Tennessee Valley Authority (TVA) President and CEO Bill Johnson said Nov. 23 that the federal utility exceeded its targets for cost reductions during the past fiscal year.
As a federal entity, the TVA fiscal year runs from Oct. 1 through Sept. 30.
TVA reported more than $1.1bn of net income for fiscal year 2015 in its annual filing for the 12-month period. Net income was $642m higher compared with fiscal year 2014 due to $760m lower operating expenses – an 8% decrease. Total operating revenues for 2015 were 1% lower than the prior year, at $11bn, on sales of electricity that were essentially flat on a year-over-year basis.
TVA had publicly said a year ago that it wanted to reduce operating expenses $500m. During a conference call on FY 2015 results, Johnson said that he had personally expected that TVA could achieve a $540m reduction.
The deeper cut in operating costs is a tribute to TVA employees who were able to find ways to work more efficiently, Johnson said. TVA has previously discussed at length its coal plant retirements and its reduction in staff levels over time.
The deep cuts in operating costs were important because the incremental increase in demand for electric generation that TVA expected did not materialize.
“This was a strong year for TVA and our customers,” Johnson said. “We saw slightly lower operating revenues on essentially the same level of sales, meaning the effective rate our customers paid was lower.”
One of the bigger developments during the past year was the Nuclear Regulatory Commission (NRC) granting TVA approval to load nuclear fuel at Watts Bar 2, “which we expect to do soon,” Johnson said. The 1,150-MW nuclear unit is scheduled to begin commercial operations early in 2016.

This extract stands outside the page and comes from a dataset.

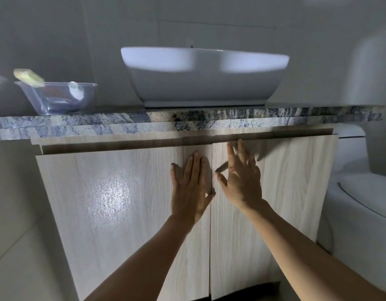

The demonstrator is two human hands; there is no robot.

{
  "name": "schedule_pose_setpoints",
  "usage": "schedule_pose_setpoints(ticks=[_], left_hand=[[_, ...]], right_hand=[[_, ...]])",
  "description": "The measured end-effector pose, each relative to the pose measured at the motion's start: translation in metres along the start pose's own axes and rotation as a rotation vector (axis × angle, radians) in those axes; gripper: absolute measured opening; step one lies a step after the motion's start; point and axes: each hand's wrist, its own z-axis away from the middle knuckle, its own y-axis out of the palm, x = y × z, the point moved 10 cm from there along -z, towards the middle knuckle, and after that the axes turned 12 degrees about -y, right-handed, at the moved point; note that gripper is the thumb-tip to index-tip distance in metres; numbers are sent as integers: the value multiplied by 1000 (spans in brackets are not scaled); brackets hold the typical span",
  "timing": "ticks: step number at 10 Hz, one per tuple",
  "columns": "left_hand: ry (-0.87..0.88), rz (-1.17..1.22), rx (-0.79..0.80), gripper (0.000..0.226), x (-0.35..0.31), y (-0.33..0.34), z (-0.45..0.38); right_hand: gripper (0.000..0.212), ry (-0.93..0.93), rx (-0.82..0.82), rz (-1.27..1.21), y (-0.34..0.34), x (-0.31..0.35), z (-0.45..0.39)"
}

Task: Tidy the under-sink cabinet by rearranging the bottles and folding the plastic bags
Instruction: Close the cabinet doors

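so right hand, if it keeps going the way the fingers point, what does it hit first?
The right hand lies open against the right cabinet door, fingers pointing up. Straight on, they would probably meet the shadowed recess under the stone countertop, then its underside. Depth there is unclear.

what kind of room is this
Most likely a home bathroom. A white basin sits on a stone counter above a closed wooden cabinet, and a toilet stands at the right. Both hands, left and right, lie flat on the doors.
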Motion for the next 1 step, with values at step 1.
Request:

In 2015, TVA’s asset portfolio was 47% non-emitting. TVA relied on nuclear for 34% of its energy; hydro 10% and wind-and-solar 3%. The other 53% was split between coal (36%) and natural gas (17%).
In 2020, TVA expects that its portfolio will be 55% non-emitting with nuclear accounting for 41% along with hydro (10%) and wind/solar (4%). Coal will shrink to 22% of the TVA portfolio in 2020 while natural gas will be 23%.